Tonight Is the Winter Solstice, the Longest Night of the Year

The solstice hits at exactly 11:48 p.m. EST Monday.


If you are reading this sober and miserable at work wondering where the sun has disappeared to, there is good news and bad news.

Bad News: Today is the Winter Solstice, which means it is the shortest day and longest night of the year and we are all devoured alive by blackness and sorrow.

Good News: From here on out the days will get incrementally longer and before you know it you’ll be at a party on somebody’s roof this summer with a beer in your hand and the recognizable smell of suntan lotion and probably someone blaring a Drake song or something and everything will be chill.

We can make it together!

The solstice hits at exactly the same time everywhere on Earth and in the U.S. you can peg it at 11:48 p.m. EST Monday night.

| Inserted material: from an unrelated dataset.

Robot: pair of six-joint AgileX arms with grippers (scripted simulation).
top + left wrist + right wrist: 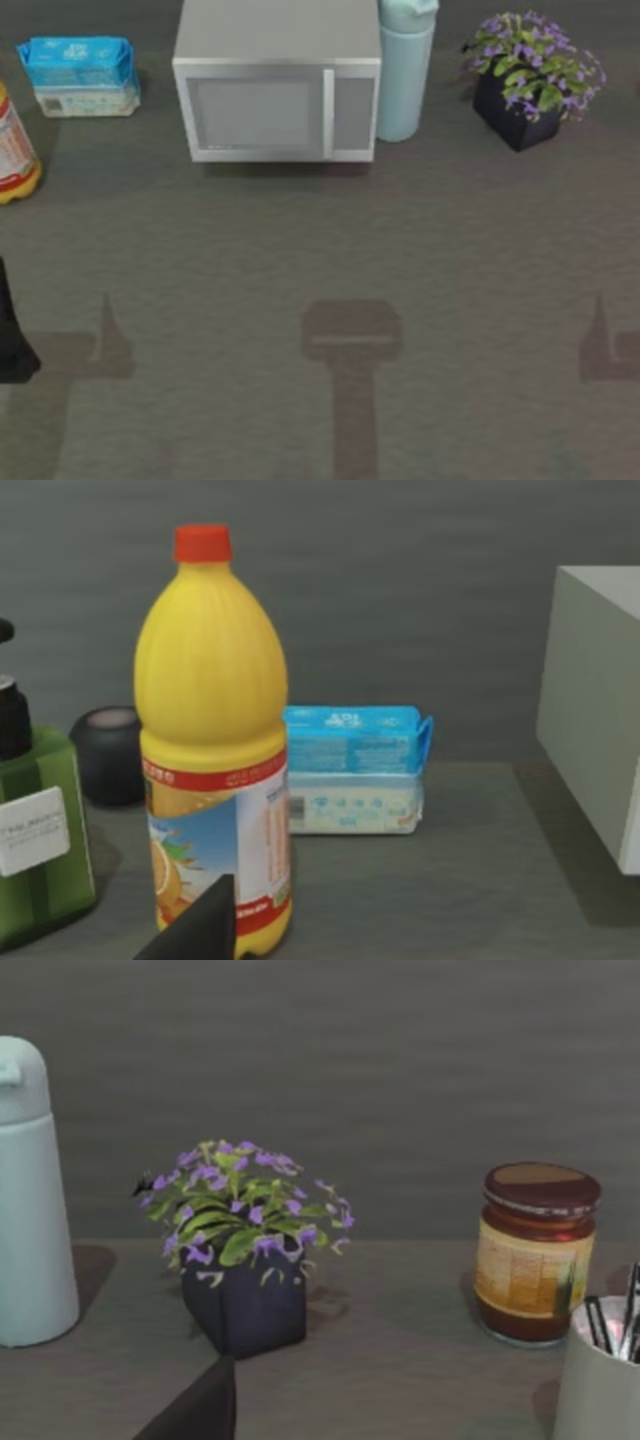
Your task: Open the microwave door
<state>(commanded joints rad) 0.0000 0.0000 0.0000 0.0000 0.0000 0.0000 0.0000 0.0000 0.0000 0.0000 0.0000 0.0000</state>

At that exact moment, the Northern Hemisphere has tilted the farthest from the sun it will be all year. Why the hell is the Earth’s axis tilting like that? Good question, but this is one of those mysteries science doesn’t have a definitive answer for, though some believe it’s the result of the planet being battered by the birth pains of the universe billions and billions and billions of years ago.

Ancient people didn’t know about the tilt, but they did know the same feeling we do, the eerie sensation that the entire world was being swallowed. So they threw parties. The proximity to Christmas may not be a mere coincidence. And Stonehenge remains a popular site to mark the occasion to this day.

In the spirit of these ancient peoples and anticipation of the sun’s return, we suggest that unless you are enjoying this blackest of blackness, you too do a little celebrating.